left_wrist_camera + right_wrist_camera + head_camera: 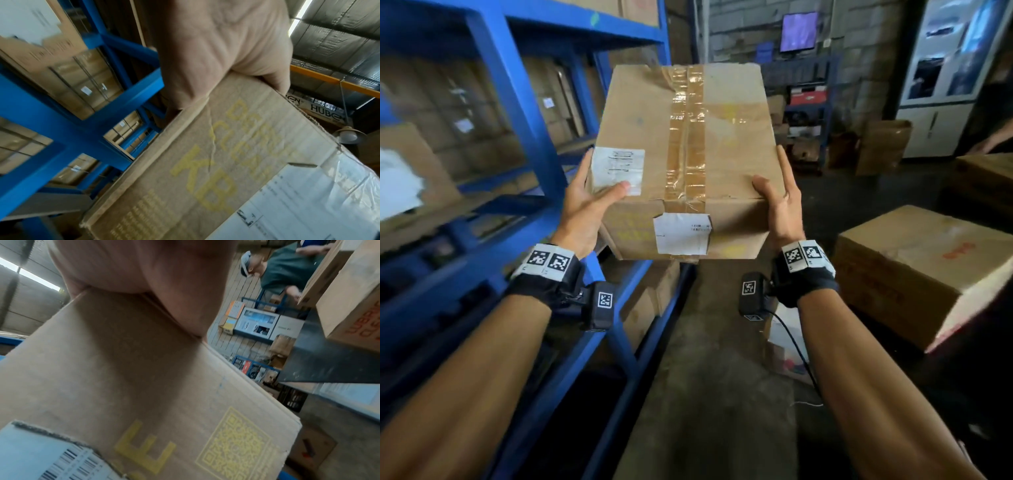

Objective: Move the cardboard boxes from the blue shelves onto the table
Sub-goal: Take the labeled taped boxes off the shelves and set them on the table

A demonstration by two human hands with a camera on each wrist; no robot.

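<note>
I hold a taped cardboard box (688, 137) with white labels in the air at chest height, just right of the blue shelves (517, 85). My left hand (585, 205) grips its near left corner, thumb over the top label and fingers along the side. My right hand (780, 202) grips the near right corner the same way. In the left wrist view my left hand's palm (216, 48) presses the box (205, 162) with yellow print. In the right wrist view my right hand (144, 264) sits against the box (123, 369). The dark table (324, 366) lies to the right.
A box with red print (921, 270) stands on the table, with another box (986, 178) behind it. More boxes fill the shelves (414, 164) and the low shelf (650, 298). Another person (287, 267) works at the table's far side. A concrete aisle (705, 377) runs ahead.
</note>
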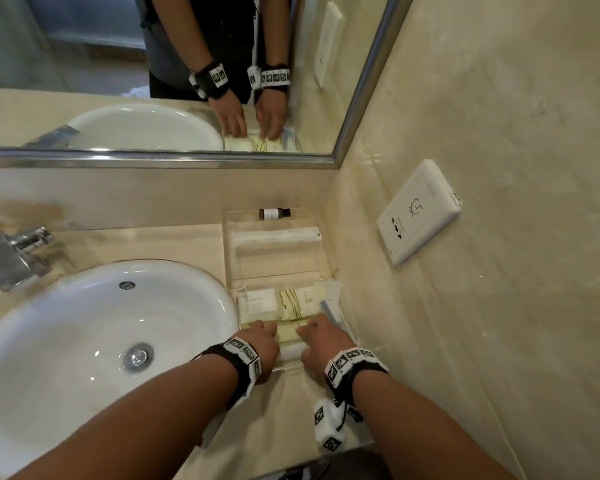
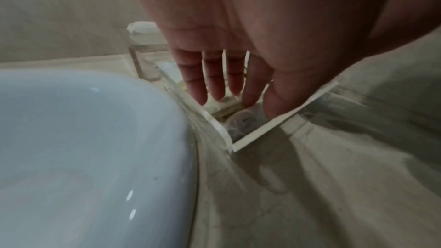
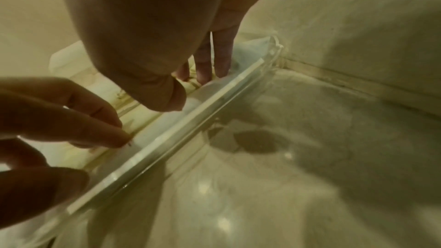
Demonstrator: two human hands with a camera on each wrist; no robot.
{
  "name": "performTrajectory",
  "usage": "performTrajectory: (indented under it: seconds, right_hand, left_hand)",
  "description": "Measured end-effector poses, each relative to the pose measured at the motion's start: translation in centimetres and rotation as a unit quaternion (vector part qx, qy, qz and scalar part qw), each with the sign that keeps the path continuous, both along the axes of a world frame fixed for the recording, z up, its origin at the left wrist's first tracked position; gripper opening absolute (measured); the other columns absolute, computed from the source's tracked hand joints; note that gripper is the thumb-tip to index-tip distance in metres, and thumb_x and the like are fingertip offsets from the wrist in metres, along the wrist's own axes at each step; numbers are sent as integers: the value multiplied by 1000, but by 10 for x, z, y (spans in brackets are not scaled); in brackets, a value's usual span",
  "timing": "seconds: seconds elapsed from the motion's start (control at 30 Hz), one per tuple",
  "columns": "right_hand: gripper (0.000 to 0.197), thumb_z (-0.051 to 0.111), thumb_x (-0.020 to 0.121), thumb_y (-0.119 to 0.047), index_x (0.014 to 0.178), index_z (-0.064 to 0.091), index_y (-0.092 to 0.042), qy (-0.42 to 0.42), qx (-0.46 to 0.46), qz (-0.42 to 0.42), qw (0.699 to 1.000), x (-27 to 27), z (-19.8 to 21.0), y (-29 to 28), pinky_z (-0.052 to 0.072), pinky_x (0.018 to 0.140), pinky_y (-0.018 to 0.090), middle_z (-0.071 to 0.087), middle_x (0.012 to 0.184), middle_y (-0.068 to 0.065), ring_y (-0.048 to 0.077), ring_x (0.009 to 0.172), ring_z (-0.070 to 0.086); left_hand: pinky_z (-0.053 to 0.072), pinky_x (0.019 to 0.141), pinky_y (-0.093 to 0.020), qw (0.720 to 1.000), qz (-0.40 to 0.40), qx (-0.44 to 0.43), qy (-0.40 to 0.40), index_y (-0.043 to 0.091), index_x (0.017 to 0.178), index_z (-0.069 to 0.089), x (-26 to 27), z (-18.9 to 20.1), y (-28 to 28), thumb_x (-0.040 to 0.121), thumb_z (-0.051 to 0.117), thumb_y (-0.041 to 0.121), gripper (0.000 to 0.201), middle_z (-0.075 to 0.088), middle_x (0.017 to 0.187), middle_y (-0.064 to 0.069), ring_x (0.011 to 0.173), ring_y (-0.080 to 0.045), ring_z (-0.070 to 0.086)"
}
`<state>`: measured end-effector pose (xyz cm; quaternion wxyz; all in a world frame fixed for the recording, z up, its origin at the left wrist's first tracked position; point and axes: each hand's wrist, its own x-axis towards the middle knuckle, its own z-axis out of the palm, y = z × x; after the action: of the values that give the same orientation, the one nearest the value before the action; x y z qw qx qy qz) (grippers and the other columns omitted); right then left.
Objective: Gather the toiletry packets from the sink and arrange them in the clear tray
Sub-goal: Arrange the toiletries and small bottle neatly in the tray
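Head view: both hands are down in the near compartment of the clear tray (image 1: 278,266), which sits on the counter just right of the sink (image 1: 84,341). The toiletry packets (image 1: 302,301) lie there side by side, a white one to the left and cream, striped ones to the right. No packet shows in the basin, so gathering looks done and the step in hand is probably the arranging: squaring the packets into a row. The left hand (image 1: 262,337) reaches in from the near edge, and the left wrist view shows its fingers (image 2: 216,82) straight and slightly spread, tips on the packets, nothing pinched. The right hand (image 1: 321,336) is just beside it, its fingers (image 3: 223,59) pointing down close together onto the packets along the near wall, gripping nothing that I can see. Both wrists are raised, forearms angled in from the near side. The next move likely calls for light sliding pressure to nudge each packet flat without riding over its neighbour. In the far compartment lie a long white packet (image 1: 274,234) and a small brown bottle (image 1: 274,213).
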<state>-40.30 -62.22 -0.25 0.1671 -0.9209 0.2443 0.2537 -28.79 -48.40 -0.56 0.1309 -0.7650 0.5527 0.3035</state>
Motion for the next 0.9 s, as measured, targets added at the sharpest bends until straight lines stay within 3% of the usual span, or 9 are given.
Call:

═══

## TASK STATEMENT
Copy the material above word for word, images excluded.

## EXPECTED OUTPUT
left_wrist_camera + right_wrist_camera + head_camera: 

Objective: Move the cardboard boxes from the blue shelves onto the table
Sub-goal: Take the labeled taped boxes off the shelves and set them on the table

A demonstration by two human hands with a camera on each wrist; no robot.

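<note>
I hold a taped cardboard box (688, 137) with white labels in the air at chest height, just right of the blue shelves (517, 85). My left hand (585, 205) grips its near left corner, thumb over the top label and fingers along the side. My right hand (780, 202) grips the near right corner the same way. In the left wrist view my left hand's palm (216, 48) presses the box (205, 162) with yellow print. In the right wrist view my right hand (144, 264) sits against the box (123, 369). The dark table (324, 366) lies to the right.
A box with red print (921, 270) stands on the table, with another box (986, 178) behind it. More boxes fill the shelves (414, 164) and the low shelf (650, 298). Another person (287, 267) works at the table's far side. A concrete aisle (705, 377) runs ahead.
</note>
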Demonstrator: two human hands with a camera on each wrist; no robot.
{
  "name": "performTrajectory",
  "usage": "performTrajectory: (indented under it: seconds, right_hand, left_hand)",
  "description": "Measured end-effector poses, each relative to the pose measured at the motion's start: translation in centimetres and rotation as a unit quaternion (vector part qx, qy, qz and scalar part qw), each with the sign that keeps the path continuous, both along the axes of a world frame fixed for the recording, z up, its origin at the left wrist's first tracked position; gripper opening absolute (measured); the other columns absolute, computed from the source's tracked hand joints; note that gripper is the thumb-tip to index-tip distance in metres, and thumb_x and the like are fingertip offsets from the wrist in metres, along the wrist's own axes at each step; numbers are sent as integers: the value multiplied by 1000, but by 10 for x, z, y (spans in brackets are not scaled); in brackets, a value's usual span",
  "timing": "seconds: seconds elapsed from the motion's start (control at 30 Hz), one per tuple",
  "columns": "right_hand: gripper (0.000 to 0.197), thumb_z (-0.051 to 0.111), thumb_x (-0.020 to 0.121), thumb_y (-0.119 to 0.047), index_x (0.014 to 0.178), index_z (-0.064 to 0.091), index_y (-0.092 to 0.042), qy (-0.42 to 0.42), qx (-0.46 to 0.46), qz (-0.42 to 0.42), qw (0.699 to 1.000), x (-27 to 27), z (-19.8 to 21.0), y (-29 to 28), pinky_z (-0.052 to 0.072), pinky_x (0.018 to 0.140), pinky_y (-0.018 to 0.090), middle_z (-0.071 to 0.087), middle_x (0.012 to 0.184), middle_y (-0.068 to 0.065), ring_y (-0.048 to 0.077), ring_x (0.009 to 0.172), ring_z (-0.070 to 0.086); left_hand: pinky_z (-0.053 to 0.072), pinky_x (0.019 to 0.141), pinky_y (-0.093 to 0.020), qw (0.720 to 1.000), qz (-0.40 to 0.40), qx (-0.44 to 0.43), qy (-0.40 to 0.40), index_y (-0.043 to 0.091), index_x (0.017 to 0.178), index_z (-0.069 to 0.089), x (-26 to 27), z (-18.9 to 20.1), y (-28 to 28), thumb_x (-0.040 to 0.121), thumb_z (-0.051 to 0.117), thumb_y (-0.041 to 0.121), gripper (0.000 to 0.201), middle_z (-0.075 to 0.088), middle_x (0.017 to 0.187), middle_y (-0.064 to 0.069), ring_x (0.011 to 0.173), ring_y (-0.080 to 0.045), ring_z (-0.070 to 0.086)"
}
`<state>`: measured end-effector pose (xyz cm; quaternion wxyz; all in a world frame fixed for the recording, z up, its origin at the left wrist's first tracked position; point and axes: each hand's wrist, its own x-axis towards the middle knuckle, its own z-axis out of the palm, y = z × x; after the action: of the values that give the same orientation, the one nearest the value before the action; x y z qw qx qy qz) (grippers and the other columns omitted); right then left.
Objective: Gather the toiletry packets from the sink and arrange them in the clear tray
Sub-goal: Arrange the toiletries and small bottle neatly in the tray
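Head view: both hands are down in the near compartment of the clear tray (image 1: 278,266), which sits on the counter just right of the sink (image 1: 84,341). The toiletry packets (image 1: 302,301) lie there side by side, a white one to the left and cream, striped ones to the right. No packet shows in the basin, so gathering looks done and the step in hand is probably the arranging: squaring the packets into a row. The left hand (image 1: 262,337) reaches in from the near edge, and the left wrist view shows its fingers (image 2: 216,82) straight and slightly spread, tips on the packets, nothing pinched. The right hand (image 1: 321,336) is just beside it, its fingers (image 3: 223,59) pointing down close together onto the packets along the near wall, gripping nothing that I can see. Both wrists are raised, forearms angled in from the near side. The next move likely calls for light sliding pressure to nudge each packet flat without riding over its neighbour. In the far compartment lie a long white packet (image 1: 274,234) and a small brown bottle (image 1: 274,213).
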<state>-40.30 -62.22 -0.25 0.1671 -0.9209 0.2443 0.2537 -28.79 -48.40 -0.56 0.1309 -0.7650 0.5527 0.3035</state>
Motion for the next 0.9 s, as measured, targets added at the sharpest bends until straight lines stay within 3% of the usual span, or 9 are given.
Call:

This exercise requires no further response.